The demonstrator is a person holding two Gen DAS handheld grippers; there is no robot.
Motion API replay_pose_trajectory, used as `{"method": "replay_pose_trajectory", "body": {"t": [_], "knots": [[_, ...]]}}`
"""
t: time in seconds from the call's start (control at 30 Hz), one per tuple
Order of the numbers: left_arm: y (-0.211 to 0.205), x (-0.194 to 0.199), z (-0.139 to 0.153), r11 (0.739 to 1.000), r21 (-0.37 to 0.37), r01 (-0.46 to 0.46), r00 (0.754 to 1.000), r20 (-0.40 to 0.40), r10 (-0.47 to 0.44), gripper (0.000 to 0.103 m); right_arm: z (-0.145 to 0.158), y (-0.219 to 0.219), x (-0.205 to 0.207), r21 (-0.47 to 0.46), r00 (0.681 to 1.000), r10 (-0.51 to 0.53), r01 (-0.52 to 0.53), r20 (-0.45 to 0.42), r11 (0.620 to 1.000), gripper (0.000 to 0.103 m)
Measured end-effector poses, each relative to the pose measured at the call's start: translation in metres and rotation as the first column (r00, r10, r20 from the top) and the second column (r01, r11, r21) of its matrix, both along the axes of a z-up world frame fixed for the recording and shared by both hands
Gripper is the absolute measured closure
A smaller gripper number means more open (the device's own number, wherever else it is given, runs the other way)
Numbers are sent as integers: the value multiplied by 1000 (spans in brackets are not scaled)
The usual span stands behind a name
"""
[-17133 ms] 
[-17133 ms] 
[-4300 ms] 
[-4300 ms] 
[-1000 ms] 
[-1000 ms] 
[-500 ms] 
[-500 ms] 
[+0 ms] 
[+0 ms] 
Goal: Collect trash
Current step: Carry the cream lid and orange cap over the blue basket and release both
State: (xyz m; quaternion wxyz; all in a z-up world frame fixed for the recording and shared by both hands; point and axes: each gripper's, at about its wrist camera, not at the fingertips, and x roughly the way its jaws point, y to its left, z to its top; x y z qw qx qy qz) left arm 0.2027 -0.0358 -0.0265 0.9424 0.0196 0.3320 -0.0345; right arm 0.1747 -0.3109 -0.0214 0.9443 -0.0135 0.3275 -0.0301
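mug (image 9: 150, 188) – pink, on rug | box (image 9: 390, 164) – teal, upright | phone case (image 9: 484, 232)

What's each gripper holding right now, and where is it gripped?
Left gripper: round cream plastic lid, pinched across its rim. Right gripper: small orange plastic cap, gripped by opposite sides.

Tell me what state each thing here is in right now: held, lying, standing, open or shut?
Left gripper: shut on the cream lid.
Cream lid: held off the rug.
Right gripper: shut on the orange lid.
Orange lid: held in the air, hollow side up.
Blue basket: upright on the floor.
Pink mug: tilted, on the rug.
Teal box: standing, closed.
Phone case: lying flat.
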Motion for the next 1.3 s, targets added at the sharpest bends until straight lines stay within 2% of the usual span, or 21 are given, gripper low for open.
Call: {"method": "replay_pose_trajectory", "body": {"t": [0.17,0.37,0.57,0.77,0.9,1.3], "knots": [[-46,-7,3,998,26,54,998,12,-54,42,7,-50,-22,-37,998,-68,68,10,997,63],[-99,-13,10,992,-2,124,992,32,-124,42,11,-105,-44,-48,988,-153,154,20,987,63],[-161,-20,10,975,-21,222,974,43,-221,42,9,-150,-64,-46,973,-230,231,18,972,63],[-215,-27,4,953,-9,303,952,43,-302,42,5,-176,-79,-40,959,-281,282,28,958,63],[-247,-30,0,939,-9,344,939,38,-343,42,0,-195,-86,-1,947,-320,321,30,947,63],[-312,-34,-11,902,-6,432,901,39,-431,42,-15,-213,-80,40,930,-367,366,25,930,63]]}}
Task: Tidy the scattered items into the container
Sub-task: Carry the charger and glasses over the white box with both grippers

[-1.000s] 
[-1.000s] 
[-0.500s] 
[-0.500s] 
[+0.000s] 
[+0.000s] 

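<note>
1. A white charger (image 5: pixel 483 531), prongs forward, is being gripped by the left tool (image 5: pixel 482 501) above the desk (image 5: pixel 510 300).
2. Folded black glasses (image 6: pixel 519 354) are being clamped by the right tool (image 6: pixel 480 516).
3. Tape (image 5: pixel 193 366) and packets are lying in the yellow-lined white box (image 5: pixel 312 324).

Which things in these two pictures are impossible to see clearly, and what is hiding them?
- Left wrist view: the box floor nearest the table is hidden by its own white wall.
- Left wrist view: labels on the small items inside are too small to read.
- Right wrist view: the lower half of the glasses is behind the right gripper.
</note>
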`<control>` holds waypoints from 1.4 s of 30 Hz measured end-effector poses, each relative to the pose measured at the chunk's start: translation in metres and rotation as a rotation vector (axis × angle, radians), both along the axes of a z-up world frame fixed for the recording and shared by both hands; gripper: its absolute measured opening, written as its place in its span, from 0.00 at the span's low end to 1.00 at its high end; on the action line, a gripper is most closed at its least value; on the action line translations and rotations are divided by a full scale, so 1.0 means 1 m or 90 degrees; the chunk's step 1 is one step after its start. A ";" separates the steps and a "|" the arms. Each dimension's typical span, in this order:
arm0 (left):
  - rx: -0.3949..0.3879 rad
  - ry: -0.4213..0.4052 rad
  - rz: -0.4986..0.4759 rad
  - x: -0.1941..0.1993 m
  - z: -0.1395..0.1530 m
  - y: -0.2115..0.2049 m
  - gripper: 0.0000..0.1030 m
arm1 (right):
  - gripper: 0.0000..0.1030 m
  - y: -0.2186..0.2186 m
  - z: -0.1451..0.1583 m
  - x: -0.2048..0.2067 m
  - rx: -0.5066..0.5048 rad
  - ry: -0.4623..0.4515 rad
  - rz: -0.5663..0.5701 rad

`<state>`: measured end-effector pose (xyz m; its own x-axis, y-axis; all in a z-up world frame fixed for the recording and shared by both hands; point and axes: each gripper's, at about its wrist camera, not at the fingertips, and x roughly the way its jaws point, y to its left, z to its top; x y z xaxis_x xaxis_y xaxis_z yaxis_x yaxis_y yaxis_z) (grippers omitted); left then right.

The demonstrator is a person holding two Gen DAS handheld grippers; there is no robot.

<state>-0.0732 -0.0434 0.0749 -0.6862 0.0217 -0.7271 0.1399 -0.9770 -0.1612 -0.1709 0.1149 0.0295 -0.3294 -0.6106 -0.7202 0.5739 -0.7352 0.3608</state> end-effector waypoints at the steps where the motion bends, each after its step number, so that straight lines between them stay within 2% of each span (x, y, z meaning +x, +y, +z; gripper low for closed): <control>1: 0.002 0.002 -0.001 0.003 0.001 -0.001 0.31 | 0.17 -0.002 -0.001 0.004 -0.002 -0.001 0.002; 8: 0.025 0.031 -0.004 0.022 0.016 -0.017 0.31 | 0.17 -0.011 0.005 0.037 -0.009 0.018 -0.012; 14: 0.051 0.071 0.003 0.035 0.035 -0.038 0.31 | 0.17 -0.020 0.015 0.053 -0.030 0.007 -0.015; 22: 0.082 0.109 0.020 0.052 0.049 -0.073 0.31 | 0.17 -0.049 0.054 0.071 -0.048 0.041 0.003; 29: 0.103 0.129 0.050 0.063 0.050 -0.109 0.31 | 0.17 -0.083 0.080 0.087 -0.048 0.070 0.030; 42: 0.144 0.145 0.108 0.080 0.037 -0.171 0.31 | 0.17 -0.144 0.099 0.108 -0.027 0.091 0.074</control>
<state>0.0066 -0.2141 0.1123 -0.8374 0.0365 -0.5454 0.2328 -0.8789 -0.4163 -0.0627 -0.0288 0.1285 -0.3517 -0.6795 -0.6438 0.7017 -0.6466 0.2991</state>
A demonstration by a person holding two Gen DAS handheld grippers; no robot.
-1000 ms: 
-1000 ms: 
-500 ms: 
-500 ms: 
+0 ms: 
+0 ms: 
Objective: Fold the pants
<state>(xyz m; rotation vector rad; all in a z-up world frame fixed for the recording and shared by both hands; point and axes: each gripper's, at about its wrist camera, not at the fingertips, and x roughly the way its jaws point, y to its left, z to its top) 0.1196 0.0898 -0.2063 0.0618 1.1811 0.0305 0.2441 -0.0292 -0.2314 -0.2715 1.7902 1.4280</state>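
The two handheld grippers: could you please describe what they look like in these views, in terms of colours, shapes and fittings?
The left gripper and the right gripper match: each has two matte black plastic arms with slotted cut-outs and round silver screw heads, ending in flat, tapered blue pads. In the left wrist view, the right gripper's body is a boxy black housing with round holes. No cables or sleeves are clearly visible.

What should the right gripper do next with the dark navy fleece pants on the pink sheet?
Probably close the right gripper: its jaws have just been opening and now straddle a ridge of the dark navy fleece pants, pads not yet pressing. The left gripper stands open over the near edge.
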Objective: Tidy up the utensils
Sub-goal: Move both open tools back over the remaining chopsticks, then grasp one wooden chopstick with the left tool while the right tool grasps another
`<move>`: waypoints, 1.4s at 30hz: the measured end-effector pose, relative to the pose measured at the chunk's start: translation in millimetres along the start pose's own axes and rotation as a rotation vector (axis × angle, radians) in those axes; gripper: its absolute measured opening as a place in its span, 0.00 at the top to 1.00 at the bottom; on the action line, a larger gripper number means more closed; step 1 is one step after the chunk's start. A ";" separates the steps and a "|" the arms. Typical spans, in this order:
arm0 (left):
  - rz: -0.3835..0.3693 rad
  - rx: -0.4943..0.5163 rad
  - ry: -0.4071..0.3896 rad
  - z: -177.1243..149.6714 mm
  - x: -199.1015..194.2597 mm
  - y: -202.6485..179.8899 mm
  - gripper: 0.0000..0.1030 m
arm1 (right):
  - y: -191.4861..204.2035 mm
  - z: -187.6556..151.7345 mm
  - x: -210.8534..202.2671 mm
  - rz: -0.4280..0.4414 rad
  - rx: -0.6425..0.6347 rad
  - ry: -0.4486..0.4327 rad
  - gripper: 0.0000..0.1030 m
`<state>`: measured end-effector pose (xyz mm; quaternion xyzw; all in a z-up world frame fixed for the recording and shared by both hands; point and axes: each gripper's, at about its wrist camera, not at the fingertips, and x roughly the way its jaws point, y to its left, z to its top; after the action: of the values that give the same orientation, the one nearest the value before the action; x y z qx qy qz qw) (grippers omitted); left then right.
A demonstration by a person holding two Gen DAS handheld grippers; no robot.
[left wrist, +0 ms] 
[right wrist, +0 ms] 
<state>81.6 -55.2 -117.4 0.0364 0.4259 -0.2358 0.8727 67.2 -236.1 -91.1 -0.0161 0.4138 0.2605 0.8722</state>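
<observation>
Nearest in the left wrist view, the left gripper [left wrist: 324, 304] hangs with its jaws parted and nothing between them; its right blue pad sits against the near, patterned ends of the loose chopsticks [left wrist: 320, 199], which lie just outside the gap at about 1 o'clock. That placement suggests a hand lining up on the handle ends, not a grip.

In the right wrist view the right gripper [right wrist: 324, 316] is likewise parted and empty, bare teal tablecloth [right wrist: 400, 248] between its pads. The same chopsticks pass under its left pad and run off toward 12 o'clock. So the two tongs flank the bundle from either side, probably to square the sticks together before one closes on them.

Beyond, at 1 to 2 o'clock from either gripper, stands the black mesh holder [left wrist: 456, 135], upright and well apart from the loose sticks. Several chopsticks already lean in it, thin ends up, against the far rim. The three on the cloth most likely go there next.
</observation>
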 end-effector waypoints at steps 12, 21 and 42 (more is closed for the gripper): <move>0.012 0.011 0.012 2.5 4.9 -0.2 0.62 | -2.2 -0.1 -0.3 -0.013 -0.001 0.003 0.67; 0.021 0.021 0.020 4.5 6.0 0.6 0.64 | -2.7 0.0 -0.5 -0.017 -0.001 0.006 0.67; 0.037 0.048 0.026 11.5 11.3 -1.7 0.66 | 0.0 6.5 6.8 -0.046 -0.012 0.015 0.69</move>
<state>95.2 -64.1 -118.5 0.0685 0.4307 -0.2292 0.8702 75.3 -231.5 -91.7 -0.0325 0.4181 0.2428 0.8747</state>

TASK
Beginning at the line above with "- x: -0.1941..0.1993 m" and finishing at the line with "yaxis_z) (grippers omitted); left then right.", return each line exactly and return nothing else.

TASK ANSWER
  - x: -0.1941..0.1993 m
  - z: -0.1395..0.1530 m
  - y: -0.2115..0.2049 m
  - gripper: 0.0000..0.1030 m
arm1 (right):
  - gripper: 0.0000..0.1030 m
  - y: -0.2186..0.2186 m
  - z: -0.1451..0.1583 m
  - x: -0.2048..0.2067 m
  - rx: -0.5066..0.5048 rad
  - ry: -0.4623..0.4515 rad
  - rz: -0.5663..0.5701 rad

`<state>`: measured end-effector pose (xyz m; its own x-axis, y-axis; all in a z-up world frame fixed for the recording and shared by both hands; point and axes: each gripper's, at about its wrist camera, not at the fingertips, and x roughly the way its jaws point, y to its left, z to its top; x y z xaxis_x xaxis_y xaxis_z yaxis_x yaxis_y yaxis_z) (grippers omitted); left then right.

This exercise is now done.